The time for action is now: daring to change the way we make policies, adopting systemic approaches, and providing the tools we need to spark those changes. An integrated food policy can reclaim public policy for the public good, rebuild public confidence in the European project, and put the EU on track to meet the SDGs and the Paris Climate Agreement.

Signed by

  • Act Alliance EU
  • Action Aid
  • ARC2020
  • Arche Noah
  • BrirdLife International
  • Compassion in World Farming
  • Corporate Europe Observatory
  • CNCD 11.11.11
  • Die Agronauten
  • European Environmental Bureau
  • European Public Health Alliance
  • European Coordination Via Campesina
  • UNESCO Chair in World Food Systems
  • European Community of Consumer Cooperatives
  • Euro Health Net
  • Euronatur
  • Fair Trade Advocacy Office
  • Feedback
  • Food Watch International
  • Friends of the Earth Europe
  • Greenpeace
  • Global Health Advocates
  • Health and Environment Alliance (HEAL)
  • Health Care Without Harm
  • Humane Society International
  • IFOAM
  • IPES Food
  • Low Impact Fishers of Europe
  • Pesticide Action Network Europe
  • Safe Food Advocacy Europe
  • Slow Food Europe
  • Voedsel Anders
  • Zero Waste Europe

[1] These include agriculture, fisheries and aquaculture, trade and investment, food safety, health, circular economy, environment, animal health and welfare, development, research, education, fiscal and social policies, market regulation, and competition.

[2]Examples of contradictions between policy objectives/impacts can be found in IPES-Food. 2019. Towards a Common Food Policy for the European Union: The policy reform and realignment that is required to build sustainable food systems in Europe. International Panel of Experts on Sustainable Food systems.

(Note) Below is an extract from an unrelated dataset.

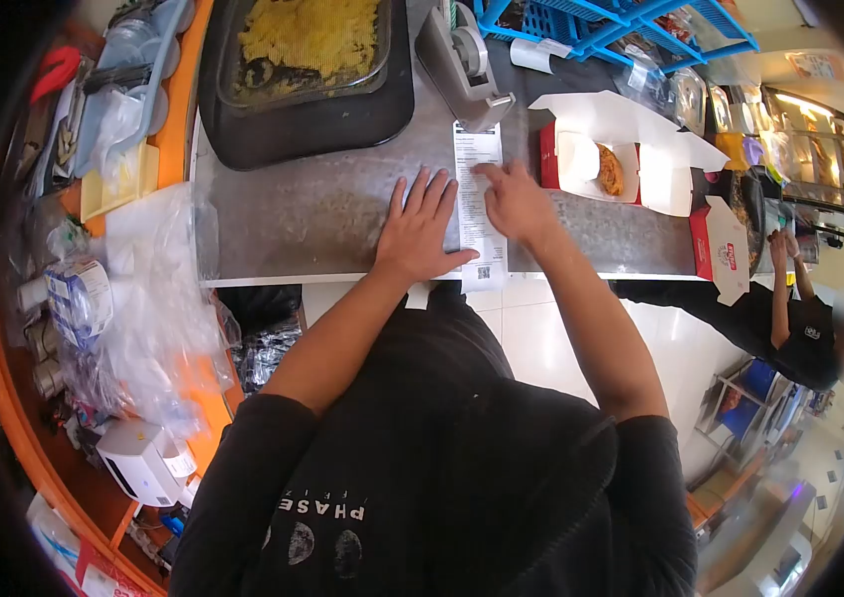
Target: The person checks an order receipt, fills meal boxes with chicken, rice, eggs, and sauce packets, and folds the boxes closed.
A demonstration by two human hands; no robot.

[3] These include the European Economic and Social Committee, the Committee of the Regions, the Joint Research Centre, the Commission’s Scientific Advice Mechanism (SAM), the European Environment Agency, and the Standing Committee on Agricultural Research.

[4] IPES-Food. 2019. Towards a Common Food Policy for the European Union: The policy reform and realignment that is required to build sustainable food systems in Europe. International Panel of Experts on Sustainable Food systems.

[5] These include DG AGRI, CLIMA, COMP, EMPL, ENERGY, ENVI, GROW, MARE, SANTE, TRADE, and TRANSPORT.